I remember his joy when I went to university, the first in the family to do so. Of course he took too many photographs when I graduated and of course he didn’t understand the Latin that was spoken before the meal. Who cares? His wisdom was born long before the Romans imposed their language on the world.

He felt a little out of place, but all that concerned this working man in a smart suit was that his son would not follow in his footsteps. “Do you know why I work such long hours?” he would ask me. “So that you won’t have to push a cab around and tip your hat to everybody.” Then he’d pause. “So that you won’t have to.”
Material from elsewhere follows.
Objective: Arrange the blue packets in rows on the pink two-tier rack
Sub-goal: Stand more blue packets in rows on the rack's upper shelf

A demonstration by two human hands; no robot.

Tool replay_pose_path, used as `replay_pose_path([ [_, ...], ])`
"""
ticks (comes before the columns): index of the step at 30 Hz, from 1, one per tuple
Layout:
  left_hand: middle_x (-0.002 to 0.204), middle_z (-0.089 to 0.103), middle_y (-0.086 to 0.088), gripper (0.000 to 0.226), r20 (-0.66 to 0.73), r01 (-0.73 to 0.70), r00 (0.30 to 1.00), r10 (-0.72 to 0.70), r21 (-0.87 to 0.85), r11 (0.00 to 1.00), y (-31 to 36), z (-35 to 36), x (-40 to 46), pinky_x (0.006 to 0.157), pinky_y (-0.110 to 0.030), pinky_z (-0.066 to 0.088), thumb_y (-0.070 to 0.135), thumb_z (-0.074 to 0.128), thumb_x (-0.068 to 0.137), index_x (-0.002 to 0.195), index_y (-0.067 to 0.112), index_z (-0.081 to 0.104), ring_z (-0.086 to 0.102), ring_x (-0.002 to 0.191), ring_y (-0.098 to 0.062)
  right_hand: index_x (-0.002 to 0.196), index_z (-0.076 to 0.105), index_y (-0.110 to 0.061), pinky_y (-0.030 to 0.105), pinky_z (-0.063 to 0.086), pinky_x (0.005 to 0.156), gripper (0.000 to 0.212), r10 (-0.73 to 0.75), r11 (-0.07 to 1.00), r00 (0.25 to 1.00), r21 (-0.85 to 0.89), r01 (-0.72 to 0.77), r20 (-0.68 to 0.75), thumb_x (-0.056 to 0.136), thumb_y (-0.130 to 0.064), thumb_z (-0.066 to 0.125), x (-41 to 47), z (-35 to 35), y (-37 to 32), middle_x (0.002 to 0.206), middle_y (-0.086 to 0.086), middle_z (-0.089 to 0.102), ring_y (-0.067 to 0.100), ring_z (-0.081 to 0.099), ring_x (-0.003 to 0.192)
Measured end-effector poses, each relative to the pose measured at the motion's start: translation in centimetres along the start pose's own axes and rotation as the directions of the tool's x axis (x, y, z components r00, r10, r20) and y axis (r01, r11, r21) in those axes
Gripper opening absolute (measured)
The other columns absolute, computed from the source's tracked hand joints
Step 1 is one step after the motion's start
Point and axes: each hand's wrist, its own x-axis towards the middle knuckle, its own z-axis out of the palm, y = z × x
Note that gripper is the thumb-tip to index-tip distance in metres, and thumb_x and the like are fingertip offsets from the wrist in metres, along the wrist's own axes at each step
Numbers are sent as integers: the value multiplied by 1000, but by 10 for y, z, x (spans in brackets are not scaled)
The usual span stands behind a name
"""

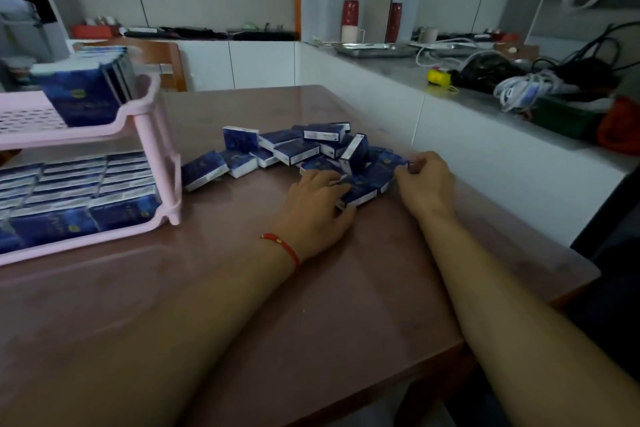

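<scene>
A loose heap of blue packets [298,149] lies on the brown table [242,305], right of the pink two-tier rack [152,146]. The rack's lower tier holds rows of packets [76,191]; a short row of upright packets [86,87] stands at the right end of its upper tier. My left hand [317,211], with a red string at the wrist, rests over a packet [358,196] at the heap's near edge, fingers curled on it. My right hand [427,184] pinches a packet [389,166] at the heap's right end.
A white counter [467,121] runs along the table's right side, carrying cables, a yellow object [438,77], a metal tray [375,49] and a white mug [351,33]. A wooden chair back [162,59] stands behind the rack. The table's near right corner drops off by my right forearm.
</scene>
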Motion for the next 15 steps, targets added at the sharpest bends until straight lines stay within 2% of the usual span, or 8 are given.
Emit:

He didn’t come on vacation with us very often, just didn’t have the money. He stayed behind and worked. We’d telephone him and said we loved him. He already knew. When my first child was born he said little. Just sat and stared and smiled. He spoke through his eyes. And what eloquence he had.

What eloquence he still has. As I sit by his bed and hold his hand I see the frustration in his eyes. Suddenly he lifts his head, and with all the effort in the world, says just one word. “Michael.” Then says it again and again. “Michael, Michael, Michael.”

He’ll be okay. I know it. Oh God I know it. He is my father.